Using a Language is Simpler than People Think

Maybe it’s human nature, but people often tend to make things more complex than it actually is. For many years, language scientists have assumed that language is like a Russian nesting dolls, made up of small parts in turn made of smaller parts. A new study done in Cornell suggests language is simpler than they had thought.

Language system deals with words by grouping them into little clumps that are associated with meaning. When these word clumps are arranged in a particular order, it’s simply understood. For example “bread and butter” might be represented as a construction. On the other hand, if we reverse the sequence, it would likely not make any sense.

This sequential simplicity demonstrates that language is naturally sequential, given the temporal cues that help us understand and be understood as people use language. Also, the hierarchy concept of small parts in turn made of smaller parts doesn’t take into consideration the many other cues that help convey meaning such as the speaker’s intention and the setting.

The researchers in the study drew on evidence in language related fields such as psycholinguistics and cognitive neuroscience. Research in evolutionary biology indicates that human acquired language because we have evolved the abilities in an array of areas such as the ability to correctly guess other’s intentions and learn different sounds that we then relate to meaning to create words. While this is the indication from evolutionary biology, hierarchy concept suggests that humans have language due to the highly specialized “hardware” in the brain, but neuroscientists have yet to find it.

Research in cognitive neuroscience suggested that language is processed sequentially. Recent studies have shown that how well adults and children perform on a sequence learning task predicts how well they can process the inundation of words that come at us when we’re listening to someone. The better one is at handling sequences, the easier it is to comprehend language.

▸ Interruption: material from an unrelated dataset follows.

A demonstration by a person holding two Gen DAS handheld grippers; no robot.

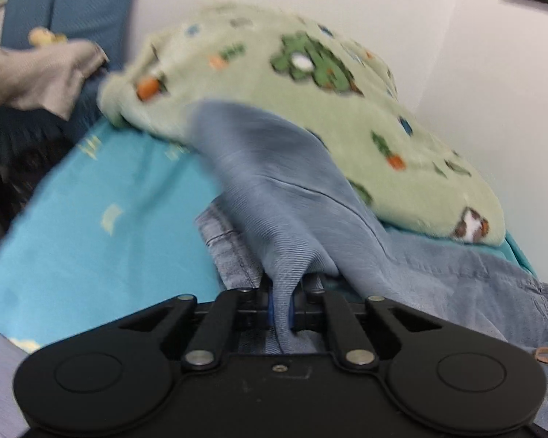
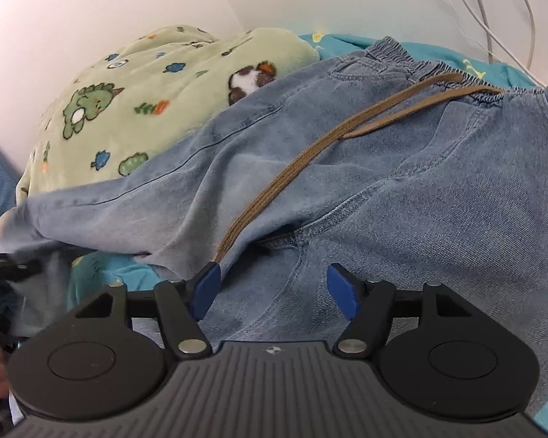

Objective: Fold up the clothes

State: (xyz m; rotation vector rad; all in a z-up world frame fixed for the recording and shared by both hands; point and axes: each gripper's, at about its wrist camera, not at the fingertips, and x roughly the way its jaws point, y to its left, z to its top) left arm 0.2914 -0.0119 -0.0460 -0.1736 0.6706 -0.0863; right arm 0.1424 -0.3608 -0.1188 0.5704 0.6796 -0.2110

This research brings some insight into language learning for language learners and teachers. From a language teaching perspective, I believe teaching collocations may be one good way to help English learners. If humans have the ability to correctly guess other’s intentions, then helping students build background information prior to reading and listening empowers a learner to guess and ­­increase comprehension.

Via PHYS.ORG | Image

  • Hi Anne, thanks for this article. Those are interesting findings, and could definitely inspire some ideas for collocation practice. It’s interesting to introduce new learners to this approach that language proficiency is partly rooted in a positive attitude to communicating – the curiosity that comes with this is the greatest antidote to a fear of failure.

    • Anne

      Thank you. Definitely agree with you. Collocation works wonders.

  • lino. alves moreira

    hi Anne,I loved this article,thanks for it.i work with at a public school,and with private classes too. Ah, how could say, i had some ideas concerning innovating my practice.i mean it inspired me! great!